The Senate has a long history of using the filibuster—a term dating back to the 1850s in the United States—to delay debate or block legislation. Unlimited debate remained in place in the Senate until 1917, when the Senate adopted Rule 22 that allowed the Senate to end a debate with a two-thirds majority vote—a procedure known as "cloture." In 1975 the Senate reduced the number of votes required for cloture from two-thirds (67) to three-fifths (60) of the 100-member Senate.
Under the Constitution, the House of Representatives has the power to impeach a government official, in effect serving as prosecutor. The Senate has the sole power to conduct impeachment trials, essentially serving as jury and judge. Since 1789 the Senate has tried 20 federal officials, including three presidents.

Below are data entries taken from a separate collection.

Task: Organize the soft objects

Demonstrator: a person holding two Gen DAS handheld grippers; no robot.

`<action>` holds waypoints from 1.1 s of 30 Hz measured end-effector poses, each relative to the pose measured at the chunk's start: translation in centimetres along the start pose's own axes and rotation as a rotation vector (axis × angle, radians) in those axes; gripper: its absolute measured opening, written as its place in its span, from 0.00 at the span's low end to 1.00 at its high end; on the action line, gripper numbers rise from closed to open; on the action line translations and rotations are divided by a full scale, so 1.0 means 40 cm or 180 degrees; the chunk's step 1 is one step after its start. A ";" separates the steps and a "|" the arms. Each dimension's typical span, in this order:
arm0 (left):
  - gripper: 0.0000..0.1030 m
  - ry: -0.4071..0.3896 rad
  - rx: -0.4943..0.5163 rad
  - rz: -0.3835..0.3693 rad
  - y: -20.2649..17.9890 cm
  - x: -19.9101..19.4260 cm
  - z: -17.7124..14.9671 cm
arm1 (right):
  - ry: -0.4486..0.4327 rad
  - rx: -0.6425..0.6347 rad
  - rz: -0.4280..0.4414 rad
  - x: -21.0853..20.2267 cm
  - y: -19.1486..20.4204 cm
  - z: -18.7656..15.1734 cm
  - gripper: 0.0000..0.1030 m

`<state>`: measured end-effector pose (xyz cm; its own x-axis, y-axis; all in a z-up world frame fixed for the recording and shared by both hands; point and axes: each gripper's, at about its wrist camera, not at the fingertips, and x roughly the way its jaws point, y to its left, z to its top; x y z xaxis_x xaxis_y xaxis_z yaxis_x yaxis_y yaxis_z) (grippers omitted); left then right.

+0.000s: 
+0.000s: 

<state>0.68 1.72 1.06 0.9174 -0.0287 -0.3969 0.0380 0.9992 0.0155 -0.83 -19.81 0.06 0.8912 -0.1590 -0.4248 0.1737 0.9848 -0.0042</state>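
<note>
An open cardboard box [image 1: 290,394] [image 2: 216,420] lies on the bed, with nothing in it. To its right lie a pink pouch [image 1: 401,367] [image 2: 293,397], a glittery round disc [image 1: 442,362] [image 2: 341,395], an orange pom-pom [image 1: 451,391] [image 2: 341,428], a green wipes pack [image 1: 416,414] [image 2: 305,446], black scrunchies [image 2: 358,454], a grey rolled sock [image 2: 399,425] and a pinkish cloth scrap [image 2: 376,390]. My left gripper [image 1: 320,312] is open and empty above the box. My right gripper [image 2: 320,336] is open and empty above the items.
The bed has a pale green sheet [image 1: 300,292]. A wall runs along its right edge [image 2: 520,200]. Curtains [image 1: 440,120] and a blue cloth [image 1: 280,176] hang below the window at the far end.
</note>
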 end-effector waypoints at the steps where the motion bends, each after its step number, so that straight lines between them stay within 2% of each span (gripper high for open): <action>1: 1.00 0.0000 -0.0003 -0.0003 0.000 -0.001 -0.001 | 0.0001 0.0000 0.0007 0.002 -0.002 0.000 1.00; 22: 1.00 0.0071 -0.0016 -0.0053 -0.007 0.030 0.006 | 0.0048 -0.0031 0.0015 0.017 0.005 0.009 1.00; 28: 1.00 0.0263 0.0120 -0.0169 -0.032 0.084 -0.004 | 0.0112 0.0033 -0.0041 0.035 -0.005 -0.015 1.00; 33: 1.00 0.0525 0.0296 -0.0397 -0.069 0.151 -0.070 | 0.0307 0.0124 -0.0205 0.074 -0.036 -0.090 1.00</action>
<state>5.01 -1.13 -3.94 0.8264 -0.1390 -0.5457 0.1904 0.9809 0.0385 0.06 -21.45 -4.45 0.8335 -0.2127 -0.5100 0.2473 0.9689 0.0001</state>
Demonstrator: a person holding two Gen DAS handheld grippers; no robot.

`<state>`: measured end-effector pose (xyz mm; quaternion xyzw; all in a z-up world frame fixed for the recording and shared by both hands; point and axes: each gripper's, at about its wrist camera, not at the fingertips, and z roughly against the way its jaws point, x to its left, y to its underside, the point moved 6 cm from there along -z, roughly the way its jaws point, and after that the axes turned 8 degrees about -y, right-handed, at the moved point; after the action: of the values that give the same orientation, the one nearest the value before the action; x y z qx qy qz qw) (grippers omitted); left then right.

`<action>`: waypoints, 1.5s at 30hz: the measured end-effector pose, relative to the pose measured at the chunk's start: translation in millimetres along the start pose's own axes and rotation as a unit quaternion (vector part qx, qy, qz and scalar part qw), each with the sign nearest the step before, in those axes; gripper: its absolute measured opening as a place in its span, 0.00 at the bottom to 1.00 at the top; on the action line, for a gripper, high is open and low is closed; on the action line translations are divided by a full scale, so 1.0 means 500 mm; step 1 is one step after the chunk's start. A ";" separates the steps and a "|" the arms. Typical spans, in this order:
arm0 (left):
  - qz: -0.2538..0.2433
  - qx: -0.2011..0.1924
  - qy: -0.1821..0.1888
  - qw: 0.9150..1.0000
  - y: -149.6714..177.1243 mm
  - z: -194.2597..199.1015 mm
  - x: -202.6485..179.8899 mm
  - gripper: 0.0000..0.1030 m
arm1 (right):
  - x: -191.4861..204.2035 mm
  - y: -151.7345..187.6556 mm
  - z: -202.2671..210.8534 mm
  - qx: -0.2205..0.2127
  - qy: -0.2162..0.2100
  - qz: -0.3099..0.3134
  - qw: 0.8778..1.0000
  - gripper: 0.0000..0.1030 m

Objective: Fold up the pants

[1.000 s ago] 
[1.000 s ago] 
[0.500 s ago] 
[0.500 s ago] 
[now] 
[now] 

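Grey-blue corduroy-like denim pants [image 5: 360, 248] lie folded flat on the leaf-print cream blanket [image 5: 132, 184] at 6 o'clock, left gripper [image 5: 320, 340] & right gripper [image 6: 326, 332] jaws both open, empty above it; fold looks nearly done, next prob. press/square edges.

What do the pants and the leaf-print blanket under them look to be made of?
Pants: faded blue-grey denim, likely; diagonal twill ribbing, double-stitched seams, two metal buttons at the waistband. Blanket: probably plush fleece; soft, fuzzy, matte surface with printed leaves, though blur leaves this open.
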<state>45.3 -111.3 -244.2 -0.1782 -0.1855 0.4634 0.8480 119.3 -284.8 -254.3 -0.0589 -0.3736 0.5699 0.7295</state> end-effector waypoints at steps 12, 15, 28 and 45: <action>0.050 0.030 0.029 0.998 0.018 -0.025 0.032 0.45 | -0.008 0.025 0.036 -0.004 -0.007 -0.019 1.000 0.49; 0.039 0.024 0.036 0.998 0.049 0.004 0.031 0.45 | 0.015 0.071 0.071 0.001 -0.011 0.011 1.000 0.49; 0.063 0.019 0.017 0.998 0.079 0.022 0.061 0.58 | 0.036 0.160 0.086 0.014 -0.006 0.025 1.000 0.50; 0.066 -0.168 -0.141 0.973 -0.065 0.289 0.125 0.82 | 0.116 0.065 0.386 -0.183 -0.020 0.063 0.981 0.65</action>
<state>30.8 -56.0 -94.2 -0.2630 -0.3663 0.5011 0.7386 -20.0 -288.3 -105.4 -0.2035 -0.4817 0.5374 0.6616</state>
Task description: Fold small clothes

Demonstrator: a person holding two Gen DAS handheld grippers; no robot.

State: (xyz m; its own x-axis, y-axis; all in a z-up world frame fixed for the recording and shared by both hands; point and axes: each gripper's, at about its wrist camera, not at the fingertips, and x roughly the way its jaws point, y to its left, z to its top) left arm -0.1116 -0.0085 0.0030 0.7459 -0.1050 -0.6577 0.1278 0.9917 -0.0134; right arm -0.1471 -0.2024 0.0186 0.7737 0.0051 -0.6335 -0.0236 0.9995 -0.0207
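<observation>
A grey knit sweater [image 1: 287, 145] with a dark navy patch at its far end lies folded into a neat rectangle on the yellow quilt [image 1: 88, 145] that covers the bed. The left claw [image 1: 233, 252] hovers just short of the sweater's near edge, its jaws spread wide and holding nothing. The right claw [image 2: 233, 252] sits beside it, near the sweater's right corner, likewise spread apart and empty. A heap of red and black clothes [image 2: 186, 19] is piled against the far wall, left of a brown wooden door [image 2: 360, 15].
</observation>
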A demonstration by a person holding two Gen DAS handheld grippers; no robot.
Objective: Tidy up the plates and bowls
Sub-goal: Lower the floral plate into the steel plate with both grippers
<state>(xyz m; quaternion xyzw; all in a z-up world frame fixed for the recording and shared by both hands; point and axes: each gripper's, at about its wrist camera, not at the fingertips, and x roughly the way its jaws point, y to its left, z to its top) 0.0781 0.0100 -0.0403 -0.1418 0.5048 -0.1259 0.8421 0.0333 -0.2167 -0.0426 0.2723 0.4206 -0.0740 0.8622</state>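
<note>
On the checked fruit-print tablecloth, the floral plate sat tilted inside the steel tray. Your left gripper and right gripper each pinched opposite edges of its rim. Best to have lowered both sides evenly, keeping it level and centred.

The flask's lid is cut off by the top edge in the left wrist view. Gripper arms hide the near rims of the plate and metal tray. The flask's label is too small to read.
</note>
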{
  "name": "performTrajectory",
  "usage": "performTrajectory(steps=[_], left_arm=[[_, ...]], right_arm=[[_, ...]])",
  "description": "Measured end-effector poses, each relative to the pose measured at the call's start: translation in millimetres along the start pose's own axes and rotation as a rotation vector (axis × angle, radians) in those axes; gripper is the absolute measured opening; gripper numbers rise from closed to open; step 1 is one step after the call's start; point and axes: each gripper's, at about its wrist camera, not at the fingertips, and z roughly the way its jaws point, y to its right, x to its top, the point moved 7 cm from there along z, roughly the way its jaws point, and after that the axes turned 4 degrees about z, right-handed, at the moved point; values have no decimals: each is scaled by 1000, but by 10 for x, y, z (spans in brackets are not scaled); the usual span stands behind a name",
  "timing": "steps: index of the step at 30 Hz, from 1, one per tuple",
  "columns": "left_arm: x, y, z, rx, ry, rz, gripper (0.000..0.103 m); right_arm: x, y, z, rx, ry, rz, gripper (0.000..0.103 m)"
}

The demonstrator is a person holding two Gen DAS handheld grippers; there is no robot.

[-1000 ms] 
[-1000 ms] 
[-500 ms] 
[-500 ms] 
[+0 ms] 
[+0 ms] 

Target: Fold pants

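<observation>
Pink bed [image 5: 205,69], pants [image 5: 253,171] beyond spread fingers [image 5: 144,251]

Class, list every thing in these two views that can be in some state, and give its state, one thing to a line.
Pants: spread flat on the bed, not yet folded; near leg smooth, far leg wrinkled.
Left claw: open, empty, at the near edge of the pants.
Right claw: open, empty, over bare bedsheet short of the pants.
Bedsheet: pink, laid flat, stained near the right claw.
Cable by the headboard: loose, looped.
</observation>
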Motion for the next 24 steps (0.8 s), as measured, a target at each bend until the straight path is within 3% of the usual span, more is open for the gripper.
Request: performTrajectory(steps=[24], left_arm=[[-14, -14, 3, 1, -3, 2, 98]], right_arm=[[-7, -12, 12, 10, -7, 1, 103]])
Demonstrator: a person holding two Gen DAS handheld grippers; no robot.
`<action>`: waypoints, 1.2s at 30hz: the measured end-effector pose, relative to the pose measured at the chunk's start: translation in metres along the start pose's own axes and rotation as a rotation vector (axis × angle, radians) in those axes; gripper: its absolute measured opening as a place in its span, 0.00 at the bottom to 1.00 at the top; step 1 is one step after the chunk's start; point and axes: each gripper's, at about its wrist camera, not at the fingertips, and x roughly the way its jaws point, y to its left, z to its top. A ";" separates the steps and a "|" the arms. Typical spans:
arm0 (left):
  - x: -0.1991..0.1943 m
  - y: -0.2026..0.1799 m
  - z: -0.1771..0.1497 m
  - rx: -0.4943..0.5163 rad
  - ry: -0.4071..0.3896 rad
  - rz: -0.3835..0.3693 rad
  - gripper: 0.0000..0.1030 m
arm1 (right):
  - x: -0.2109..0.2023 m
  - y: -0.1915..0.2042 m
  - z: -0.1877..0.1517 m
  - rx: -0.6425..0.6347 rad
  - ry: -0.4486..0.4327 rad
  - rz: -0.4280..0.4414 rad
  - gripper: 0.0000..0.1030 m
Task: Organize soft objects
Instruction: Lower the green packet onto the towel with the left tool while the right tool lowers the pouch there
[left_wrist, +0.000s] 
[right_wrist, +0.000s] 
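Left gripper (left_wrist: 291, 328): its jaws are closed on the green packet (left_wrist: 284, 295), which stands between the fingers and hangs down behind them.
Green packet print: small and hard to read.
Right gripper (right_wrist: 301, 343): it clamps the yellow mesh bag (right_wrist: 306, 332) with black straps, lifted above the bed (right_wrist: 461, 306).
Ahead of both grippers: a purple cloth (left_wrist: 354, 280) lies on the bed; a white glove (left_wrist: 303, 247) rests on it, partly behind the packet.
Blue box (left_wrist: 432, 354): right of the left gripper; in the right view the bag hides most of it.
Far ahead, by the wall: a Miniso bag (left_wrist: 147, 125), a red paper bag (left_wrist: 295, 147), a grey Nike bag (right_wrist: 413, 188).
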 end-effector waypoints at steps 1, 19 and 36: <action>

Congress has conducted investigations of malfeasance in the executive branch—and elsewhere in American society—since 1792. The need for congressional investigation remains a critical ingredient for restraining government and educating the public.
The Constitution provides that the president "shall nominate, and by and with the Advice and Consent of the Senate, shall appoint Ambassadors, other public Ministers and Consuls, Judges of the Supreme Court, and all other Officers of the United States… (Article 2, Section 2)." The Senate has always jealously guarded its power to review and approve or reject presidential appointees to executive and judicial branch posts.
The Senate is governed by the Constitution, a set of standing rules, precedents established in the course of the legislative process, and special rules of procedure adopted by statute for particular types of legislation. These rules determine how bills and resolutions are moved towards passage, the structure of Senate committees, how debate proceeds on the chamber floor, and how members cast votes.
The Constitution gives the Senate the power to approve, by a two-thirds vote, treaties made by the executive branch. The Senate has rejected relatively few of the hundreds of treaties it has considered, although many have died in committee or been withdrawn by the president. The Senate may also amend a treaty or adopt changes to a treaty. The president may also enter into executive agreements with foreign nations that are not subject to Senate approval.
The Senate takes action on bills, resolutions, amendments, motions, nominations, and treaties by voting. Senators vote in a variety of ways, including roll call votes, voice votes, and unanimous consent.